--- PROBLEM TO WORK ON ---
A picture-free, exact reproduction of the listing that follows is required.

--- EXERCISE DATA ---
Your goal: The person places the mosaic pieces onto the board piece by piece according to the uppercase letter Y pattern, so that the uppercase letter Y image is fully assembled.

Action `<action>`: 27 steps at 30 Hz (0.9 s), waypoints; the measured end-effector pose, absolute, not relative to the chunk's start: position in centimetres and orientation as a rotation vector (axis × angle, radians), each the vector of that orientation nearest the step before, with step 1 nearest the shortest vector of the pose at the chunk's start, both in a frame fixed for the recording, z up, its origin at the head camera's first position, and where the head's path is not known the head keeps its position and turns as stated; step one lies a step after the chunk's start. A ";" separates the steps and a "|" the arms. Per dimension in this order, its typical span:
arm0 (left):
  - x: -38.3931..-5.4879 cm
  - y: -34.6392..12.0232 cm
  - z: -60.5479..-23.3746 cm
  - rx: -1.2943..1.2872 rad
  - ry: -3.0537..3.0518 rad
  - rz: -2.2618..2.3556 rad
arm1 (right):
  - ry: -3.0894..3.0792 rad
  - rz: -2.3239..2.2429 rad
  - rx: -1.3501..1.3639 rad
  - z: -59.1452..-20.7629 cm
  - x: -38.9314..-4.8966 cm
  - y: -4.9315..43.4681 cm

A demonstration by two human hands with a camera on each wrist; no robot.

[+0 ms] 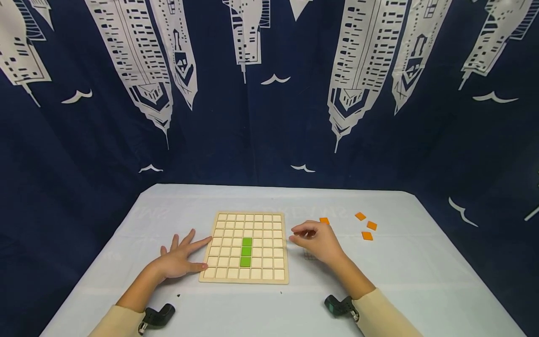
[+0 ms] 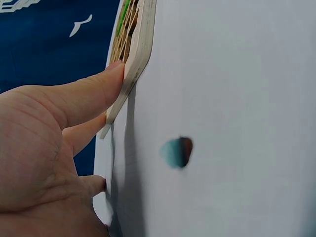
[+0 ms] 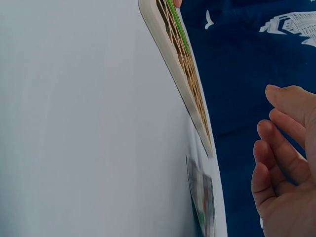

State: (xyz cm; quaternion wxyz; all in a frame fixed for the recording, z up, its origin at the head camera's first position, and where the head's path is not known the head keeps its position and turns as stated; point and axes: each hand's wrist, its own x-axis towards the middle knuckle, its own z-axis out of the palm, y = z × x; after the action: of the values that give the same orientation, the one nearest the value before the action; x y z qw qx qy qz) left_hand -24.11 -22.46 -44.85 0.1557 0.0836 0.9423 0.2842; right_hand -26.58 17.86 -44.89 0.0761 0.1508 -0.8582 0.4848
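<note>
Touching the grid board (image 1: 267, 243): left hand (image 1: 177, 262), placed against its left edge, fingers spread.
Right hand (image 1: 317, 241): held beside the board, loosely curled, thumb and forefinger apart.
Green tiles (image 1: 246, 252): three set in one column.
White table (image 1: 421, 281): orange tiles (image 1: 367, 236) scattered rightward.

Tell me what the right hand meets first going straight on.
Likely the near right edge of the grid board, just ahead of the right hand; height is unclear, so it may pass over.
</note>
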 end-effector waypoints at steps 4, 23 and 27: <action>-24.1 -22.4 -44.8 0.239 2.700 0.810 | -2.567 1.439 0.433 -44.8 -26.3 19.1; -24.0 -22.5 -44.9 0.236 2.693 0.832 | -2.520 1.297 0.419 -45.4 -25.4 25.3; -24.1 -22.4 -44.9 0.233 2.699 0.823 | -2.511 1.258 0.408 -45.4 -25.3 26.5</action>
State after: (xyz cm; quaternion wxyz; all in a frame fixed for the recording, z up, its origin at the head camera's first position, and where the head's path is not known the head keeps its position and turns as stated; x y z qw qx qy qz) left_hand -24.07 -22.43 -44.94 0.1547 0.0814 0.9417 0.2874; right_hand -25.32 26.55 -45.39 0.1513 0.1421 -0.8745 0.4384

--- RESPONSE FOR THIS EXERCISE ---
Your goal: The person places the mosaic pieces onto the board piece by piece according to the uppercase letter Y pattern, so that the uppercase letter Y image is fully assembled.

Action `<action>`: 27 steps at 30 Hz (0.9 s), waypoints; the measured end-effector pose, absolute, not relative to the chunk's start: position in centimetres and orientation as a rotation vector (axis × angle, radians), each the vector of that orientation nearest the step before, with step 1 nearest the shortest vector of the pose at the chunk's start, both in a frame fixed for the recording, z up, its origin at the head camera's first position, and where the head's path is not known the head keeps its position and turns as stated; step one lies a step after the chunk's start. A ";" separates the steps and a "|" the arms. Per dimension in this order, its typical span:
arm0 (left):
  - x: -38.3931..-5.4879 cm
  - y: -34.6392..12.0232 cm
  - z: -60.5479..-23.3746 cm
  - rx: -1.2943..1.2872 rad
  - ry: -3.0537..3.0518 rad
  - rz: -2.2618..2.3556 rad
arm1 (right):
  - ry: -3.0894..3.0792 rad
  - rz: -2.3239..2.2429 rad
  - rx: -1.3501..1.3639 rad
  - z: -59.1452..-20.7629 cm
  - x: -38.9314..-4.8966 cm
  - y: -4.9315..43.4681 cm

A demonstration by two human hands with a camera on each wrist; no robot.

[+0 ms] 
[+0 ms] 
[+0 ms] 

State: (xyz cm; quaternion wxyz; all in a frame fixed for the recording, z up, its origin at the head camera's first position, and where the head's path is not known the head keeps its position and turns as stated; point and axes: each hand's wrist, its own x-axis towards the middle knuckle, its own z-axis out of the palm, y = z × x; after the action: of the values that give the same orientation, the one nearest the value before the action; x y z qw qx qy qz) left_hand -24.11 -22.46 -44.85 0.1557 0.0836 0.9423 0.2842; right_hand -26.58 17.86 -44.89 0.0761 0.1508 -0.8582 0.4848
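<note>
Touching the grid board (image 1: 267, 243): left hand (image 1: 177, 262), placed against its left edge, fingers spread.
Right hand (image 1: 317, 241): held beside the board, loosely curled, thumb and forefinger apart.
Green tiles (image 1: 246, 252): three set in one column.
White table (image 1: 421, 281): orange tiles (image 1: 367, 236) scattered rightward.

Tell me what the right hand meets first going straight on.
Likely the near right edge of the grid board, just ahead of the right hand; height is unclear, so it may pass over.
</note>
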 end-effector waypoints at steps 4, 23 and 27: <action>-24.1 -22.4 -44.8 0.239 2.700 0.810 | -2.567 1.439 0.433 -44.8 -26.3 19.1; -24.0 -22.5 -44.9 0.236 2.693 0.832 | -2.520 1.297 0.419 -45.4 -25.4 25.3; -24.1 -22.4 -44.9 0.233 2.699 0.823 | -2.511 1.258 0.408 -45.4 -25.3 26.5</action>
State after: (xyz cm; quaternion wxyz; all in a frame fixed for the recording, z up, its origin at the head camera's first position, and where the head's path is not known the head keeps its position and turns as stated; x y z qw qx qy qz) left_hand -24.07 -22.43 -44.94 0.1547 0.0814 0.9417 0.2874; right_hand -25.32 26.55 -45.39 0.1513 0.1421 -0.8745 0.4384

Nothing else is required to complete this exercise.